Fue invitado a unirse a la compañía del National Theatre de Londres bajo la dirección de Laurence Olivier. Eran los años 60 y Shakespeare, Olivier, Londres y el teatro suponían un epicentro cultural de importancia notable. Su fama y su problema con el alcohol crecían por igual. Se casó y se separó pronto, con una hija pequeña que nunca llegaría a perdonar el abandono. Comenzó también a trabajar en televisión, porque, a decir verdad, el aburrimiento, el hastío, formaban parte de ese engranaje fatal, insolencia muda —y explosiva en ocasiones — que no lograba disipar. Y el teatro no era suficiente. Tampoco lo fue la televisión británica. Quería Hollywood. Y consiguió Hollywood. Pero antes de eso había dejado de beber. 

Los años 90 fueron su consagración. Su éxito y su salto definitivo tiene un nombre: El silencio de los corderos, película dirigida en 1991 por Jonathan Demme y protagonizada por Jodie Foster. Con su papel de Hannibal Lecter ganaría su primer Óscar y marcaría ese punto de inflexión en una carrera ya importante, pero no universalmente arrolladora. A partir de ahí, sí. Le siguieron Regreso a Howards End y Lo que queda del día, ambas dirigidas por James Ivory, con Emma Thompson como compañera de reparto. Después todo el mundo quiso trabajar con él. En 2021 ganó el segundo Óscar con El padre, dirigida por Florian Zeller, ya con 83 años.
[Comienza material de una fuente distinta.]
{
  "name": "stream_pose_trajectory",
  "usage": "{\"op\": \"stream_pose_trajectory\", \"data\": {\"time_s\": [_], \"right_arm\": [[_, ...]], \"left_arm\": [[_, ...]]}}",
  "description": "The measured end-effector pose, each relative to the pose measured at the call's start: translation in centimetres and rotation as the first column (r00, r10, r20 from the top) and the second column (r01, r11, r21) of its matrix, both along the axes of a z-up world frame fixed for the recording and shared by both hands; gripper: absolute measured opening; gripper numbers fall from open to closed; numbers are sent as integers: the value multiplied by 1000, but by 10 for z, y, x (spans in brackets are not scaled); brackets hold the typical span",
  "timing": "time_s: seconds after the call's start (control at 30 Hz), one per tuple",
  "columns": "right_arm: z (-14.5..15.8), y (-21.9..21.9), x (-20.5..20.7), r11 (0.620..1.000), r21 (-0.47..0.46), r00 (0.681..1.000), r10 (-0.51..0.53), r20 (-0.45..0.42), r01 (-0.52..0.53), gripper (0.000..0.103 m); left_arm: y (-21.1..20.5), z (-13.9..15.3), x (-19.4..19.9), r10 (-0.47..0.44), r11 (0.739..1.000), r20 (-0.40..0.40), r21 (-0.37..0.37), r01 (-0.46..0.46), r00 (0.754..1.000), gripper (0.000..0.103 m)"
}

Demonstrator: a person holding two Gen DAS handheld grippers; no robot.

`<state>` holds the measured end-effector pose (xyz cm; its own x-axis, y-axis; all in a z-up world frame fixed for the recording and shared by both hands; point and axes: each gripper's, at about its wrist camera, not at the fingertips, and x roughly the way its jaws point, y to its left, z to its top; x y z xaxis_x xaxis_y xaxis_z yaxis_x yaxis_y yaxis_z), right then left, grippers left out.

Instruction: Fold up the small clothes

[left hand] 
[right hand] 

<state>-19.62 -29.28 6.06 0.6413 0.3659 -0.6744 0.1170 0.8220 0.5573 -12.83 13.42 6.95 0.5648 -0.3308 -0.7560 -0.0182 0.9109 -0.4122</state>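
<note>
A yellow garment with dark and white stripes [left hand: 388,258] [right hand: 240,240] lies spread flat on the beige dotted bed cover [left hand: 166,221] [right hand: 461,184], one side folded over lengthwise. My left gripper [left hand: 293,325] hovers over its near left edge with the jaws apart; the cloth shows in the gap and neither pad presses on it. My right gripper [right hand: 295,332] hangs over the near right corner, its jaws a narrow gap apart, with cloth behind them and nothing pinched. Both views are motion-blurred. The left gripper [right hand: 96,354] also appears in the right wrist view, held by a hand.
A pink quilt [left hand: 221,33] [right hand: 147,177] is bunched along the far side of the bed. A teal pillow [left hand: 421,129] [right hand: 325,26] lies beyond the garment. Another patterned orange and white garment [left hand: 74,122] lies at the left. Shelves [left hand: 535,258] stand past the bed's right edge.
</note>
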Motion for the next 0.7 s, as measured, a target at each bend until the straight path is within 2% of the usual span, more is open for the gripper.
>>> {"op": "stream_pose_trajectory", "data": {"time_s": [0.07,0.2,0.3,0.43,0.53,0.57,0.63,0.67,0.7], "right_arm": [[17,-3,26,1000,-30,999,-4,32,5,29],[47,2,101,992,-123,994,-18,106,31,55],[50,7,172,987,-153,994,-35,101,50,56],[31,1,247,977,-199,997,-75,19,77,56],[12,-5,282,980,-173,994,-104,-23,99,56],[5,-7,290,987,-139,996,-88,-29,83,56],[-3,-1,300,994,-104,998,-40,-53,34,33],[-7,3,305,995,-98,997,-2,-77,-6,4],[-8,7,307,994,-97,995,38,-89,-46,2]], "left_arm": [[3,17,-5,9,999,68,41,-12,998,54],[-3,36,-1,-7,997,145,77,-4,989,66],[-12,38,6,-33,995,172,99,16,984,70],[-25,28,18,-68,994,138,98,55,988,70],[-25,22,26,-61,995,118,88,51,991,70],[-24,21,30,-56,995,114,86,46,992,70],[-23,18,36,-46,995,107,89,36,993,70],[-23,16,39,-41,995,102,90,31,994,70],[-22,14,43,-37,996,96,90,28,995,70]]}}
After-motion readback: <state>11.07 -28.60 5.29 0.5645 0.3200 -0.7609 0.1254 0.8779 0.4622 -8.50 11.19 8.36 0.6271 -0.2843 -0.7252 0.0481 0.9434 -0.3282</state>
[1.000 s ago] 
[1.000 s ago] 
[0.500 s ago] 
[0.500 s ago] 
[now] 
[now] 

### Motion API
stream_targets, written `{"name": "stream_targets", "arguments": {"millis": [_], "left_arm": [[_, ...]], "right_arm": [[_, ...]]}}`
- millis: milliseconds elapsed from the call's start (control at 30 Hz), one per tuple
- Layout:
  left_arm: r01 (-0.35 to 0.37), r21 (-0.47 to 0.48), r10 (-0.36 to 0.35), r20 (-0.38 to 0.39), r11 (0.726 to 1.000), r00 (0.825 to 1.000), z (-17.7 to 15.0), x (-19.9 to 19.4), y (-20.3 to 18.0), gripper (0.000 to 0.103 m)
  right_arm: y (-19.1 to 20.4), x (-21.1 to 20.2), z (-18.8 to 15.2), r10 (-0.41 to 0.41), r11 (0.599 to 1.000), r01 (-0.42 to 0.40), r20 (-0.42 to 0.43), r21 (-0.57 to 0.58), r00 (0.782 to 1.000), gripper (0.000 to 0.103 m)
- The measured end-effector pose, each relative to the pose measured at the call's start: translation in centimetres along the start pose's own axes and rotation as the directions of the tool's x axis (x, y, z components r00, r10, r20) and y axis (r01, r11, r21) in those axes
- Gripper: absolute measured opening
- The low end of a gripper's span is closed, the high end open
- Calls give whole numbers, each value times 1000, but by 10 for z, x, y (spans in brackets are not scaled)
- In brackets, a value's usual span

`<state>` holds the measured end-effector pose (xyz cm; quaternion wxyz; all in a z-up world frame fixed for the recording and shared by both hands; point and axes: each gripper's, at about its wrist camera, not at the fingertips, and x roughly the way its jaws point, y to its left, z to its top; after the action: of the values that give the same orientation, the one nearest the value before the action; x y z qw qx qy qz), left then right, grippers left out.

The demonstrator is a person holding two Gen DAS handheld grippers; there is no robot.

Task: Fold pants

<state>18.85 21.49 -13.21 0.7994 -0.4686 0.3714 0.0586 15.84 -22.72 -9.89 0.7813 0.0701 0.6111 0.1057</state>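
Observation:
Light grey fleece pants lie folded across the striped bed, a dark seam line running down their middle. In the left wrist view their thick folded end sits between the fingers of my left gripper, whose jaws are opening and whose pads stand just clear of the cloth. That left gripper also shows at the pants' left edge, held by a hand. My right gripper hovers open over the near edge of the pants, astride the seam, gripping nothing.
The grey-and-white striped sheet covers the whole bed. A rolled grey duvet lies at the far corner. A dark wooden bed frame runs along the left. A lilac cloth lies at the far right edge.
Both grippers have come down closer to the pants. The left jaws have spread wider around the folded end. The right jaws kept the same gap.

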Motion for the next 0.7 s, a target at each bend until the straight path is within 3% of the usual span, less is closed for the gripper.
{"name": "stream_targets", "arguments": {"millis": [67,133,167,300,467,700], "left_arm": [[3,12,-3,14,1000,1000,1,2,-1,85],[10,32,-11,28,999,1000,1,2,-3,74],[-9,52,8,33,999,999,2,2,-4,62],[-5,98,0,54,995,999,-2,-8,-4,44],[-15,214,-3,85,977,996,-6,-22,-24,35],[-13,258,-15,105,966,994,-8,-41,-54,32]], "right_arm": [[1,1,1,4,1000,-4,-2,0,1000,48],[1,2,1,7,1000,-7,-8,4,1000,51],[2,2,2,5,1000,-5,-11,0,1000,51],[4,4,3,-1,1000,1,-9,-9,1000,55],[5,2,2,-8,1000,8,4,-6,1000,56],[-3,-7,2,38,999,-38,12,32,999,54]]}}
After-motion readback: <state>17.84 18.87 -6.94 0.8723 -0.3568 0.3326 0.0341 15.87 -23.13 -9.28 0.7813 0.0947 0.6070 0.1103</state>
Repleto de reconocimientos, tanto cinematográficos como institucionales —desde 1993 es Sir Anthony Hopkins — su vida en la actualidad parece tranquila. Pinta, toca el piano, actúa en lo que quiere y es posible que aquella irreverencia que llevaba pegada a sus entrañas haya, al fin, desaparecido. Sin embargo. "Incluso de niño creía que era un impostor y nunca tuve una gran opinión de mí mismo. Siempre estaba huyendo, nunca me paraba a mirar atrás, era un vagabundo que iba a la deriva, un viejo gato callejero flacucho en su novena vida. Ahora, no obstante, pienso en lo mucho que me esforcé por ser distinto a mi padre y a mi abuelo y en lo mucho que no pude evitar parecerme a ellos".